With 100 acres of land, the farm produces an array of seasonal fruits and vegetables, including tomatoes, sweet corn, yellow and green squash, eggplant, apples and cole crops. Cole crops, explained Jarvis, are those that thrive in the cold. These include leafy greens, such as lettuce, brussels sprouts, collards, broccoli, Swiss chard, cabbage and cauliflower. Although corn and tomatoes are at their peak in the summer, they are usually still available through mid-October.
Tickets for hayrides and other activities can be purchased online at www.springdalefarms.com.
Johnson’s Corner Farm
With the fall harvest at its peak, Johnson’s Corner Farm continues its annual family tradition of hayrides to pick pumpkins, gourds and apples. Their Harvest Festivals, held every weekend through October, include live music, a food tent with freshly grilled fare, a corn maze, sunflower picking, a Discovery Barnyard animal farm and playground. Visitors can feed (not pet) the animals, such as sheep, goats, chickens and cows.
“We have a really great apple harvest this year,” said Gil Johnson, who runs the farm with his father, Eric. There are 10 varieties this season, with apple picking in full swing through October. Some of the most popular, noted Johnson, include Pink Lady, Stayman and Fuji.

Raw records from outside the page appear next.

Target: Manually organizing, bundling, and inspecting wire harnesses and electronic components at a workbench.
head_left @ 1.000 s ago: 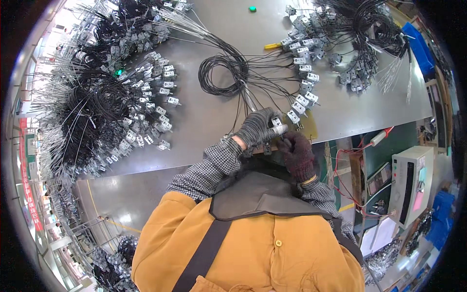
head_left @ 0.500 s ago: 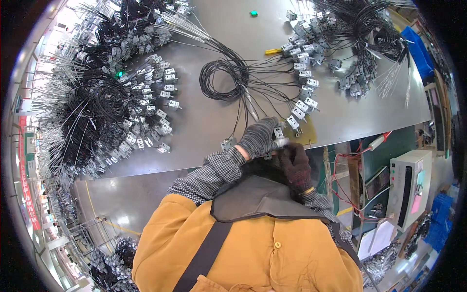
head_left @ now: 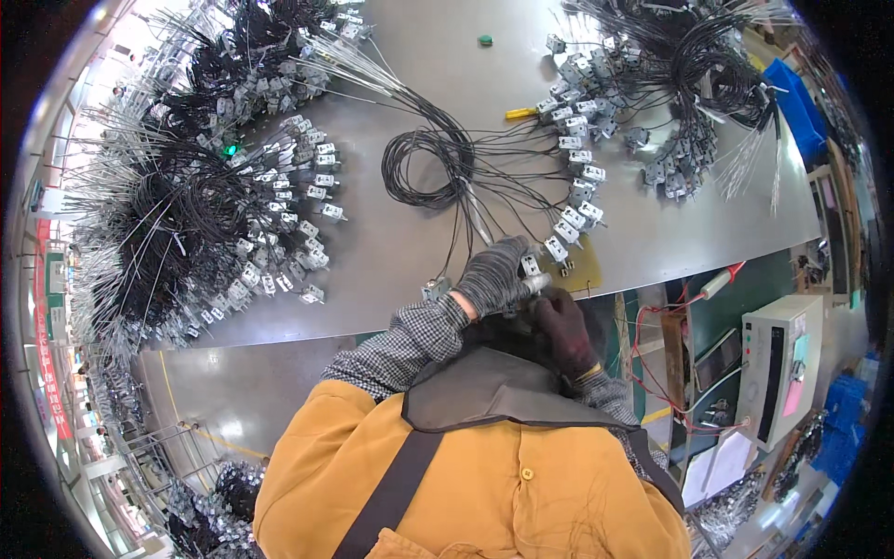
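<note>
My left hand [head_left: 492, 275], in a grey knit glove, is closed around a small silver metal part [head_left: 531, 270] with a black wire, at the near edge of the grey worktable [head_left: 391, 242]. My right hand [head_left: 562, 326], in a dark glove, sits just below and to the right of it, fingers curled up against the same part. A coil of black wires [head_left: 428, 168] lies on the table beyond the hands, and a curved row of small metal connector parts [head_left: 573, 200] runs up from them.
A big heap of wired metal parts [head_left: 205, 205] covers the table's left side, another heap [head_left: 670, 84] the far right. A yellow-handled tool [head_left: 520, 113] and a small green object [head_left: 484, 40] lie at the back. A white box-shaped instrument [head_left: 778, 368] stands lower right.
Both hands have shifted slightly along the table edge while staying together on the small part. The heaps and coil lie as before.
</note>
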A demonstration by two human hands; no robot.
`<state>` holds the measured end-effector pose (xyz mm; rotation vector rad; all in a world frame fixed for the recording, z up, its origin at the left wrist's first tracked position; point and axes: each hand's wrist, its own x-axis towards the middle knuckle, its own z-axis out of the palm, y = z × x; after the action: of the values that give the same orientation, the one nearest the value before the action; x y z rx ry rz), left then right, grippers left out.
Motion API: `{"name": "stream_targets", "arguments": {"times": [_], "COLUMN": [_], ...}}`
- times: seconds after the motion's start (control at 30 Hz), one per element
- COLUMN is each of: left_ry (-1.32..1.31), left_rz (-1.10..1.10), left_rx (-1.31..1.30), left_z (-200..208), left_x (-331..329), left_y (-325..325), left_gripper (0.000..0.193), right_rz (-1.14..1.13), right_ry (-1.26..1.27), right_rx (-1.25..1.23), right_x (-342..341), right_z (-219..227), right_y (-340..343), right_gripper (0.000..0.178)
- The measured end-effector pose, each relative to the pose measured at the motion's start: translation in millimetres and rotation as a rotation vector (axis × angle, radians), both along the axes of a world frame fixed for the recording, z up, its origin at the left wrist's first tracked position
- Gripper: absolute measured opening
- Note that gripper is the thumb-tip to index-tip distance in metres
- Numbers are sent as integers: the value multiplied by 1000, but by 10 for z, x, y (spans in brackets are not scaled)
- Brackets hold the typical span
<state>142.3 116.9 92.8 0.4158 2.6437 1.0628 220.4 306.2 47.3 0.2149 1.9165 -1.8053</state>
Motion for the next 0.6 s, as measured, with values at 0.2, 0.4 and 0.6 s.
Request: {"name": "stream_targets", "arguments": {"times": [0.2, 0.4, 0.6], "left_ry": [-31, -95, -530], "left_rz": [65, 59, 4], "left_rx": [31, 94, 1050], "left_z": [22, 96, 383], "left_x": [38, -27, -213], "left_y": [-3, -48, -76], "left_gripper": [54, 51, 72], "right_rz": [162, 140, -192], "right_ry": [955, 231, -208], "right_rx": [621, -173, -814], "right_x": [-36, 63, -268], "right_z": [166, 528, 992], "right_y": [-13, -7, -30], "right_gripper": [38, 37, 40]}}
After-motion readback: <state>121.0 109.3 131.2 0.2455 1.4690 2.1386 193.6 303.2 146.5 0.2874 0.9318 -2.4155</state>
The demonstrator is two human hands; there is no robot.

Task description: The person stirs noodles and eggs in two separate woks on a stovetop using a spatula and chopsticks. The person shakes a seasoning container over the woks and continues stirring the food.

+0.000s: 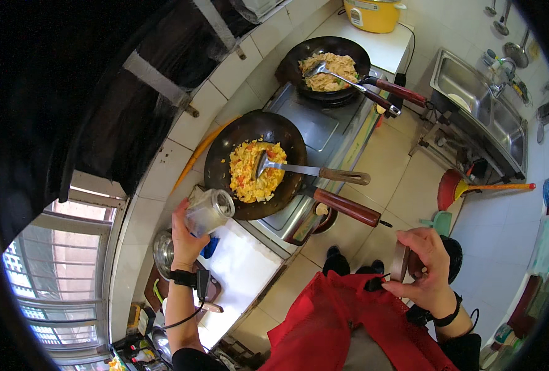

The family-owned and operated farm is celebrating its 70th year. The farm was purchased in 1953 by Johnson’s grandparents, Bill and Bette.
A long-standing tradition is for school groups to visit every year. Johnson noted that class trips come from schools throughout South Jersey, North Jersey and Philadelphia
The farm’s 110 acres of land is also known for its sprawling sunflower fields and three-acre corn maze. “The sunflower fields are really beautiful,” said Johnson.
Johnson’s Corner Farm is also home to a market with a variety of produce, including seasonals such as apples, sweet corn and tomatoes. They also have a bakery, with a full line of pies and breads. “Right now, our specialty is apple pie, pumpkin pie, apple bread and pumpkin bread,” said Johnson. “We always have our famous apple cider donuts.”
Tickets for hayrides, sunflower picking and family-friendly scavenger hunts in the Corn Maze, should be purchased online at www.johnsonsfarm.com.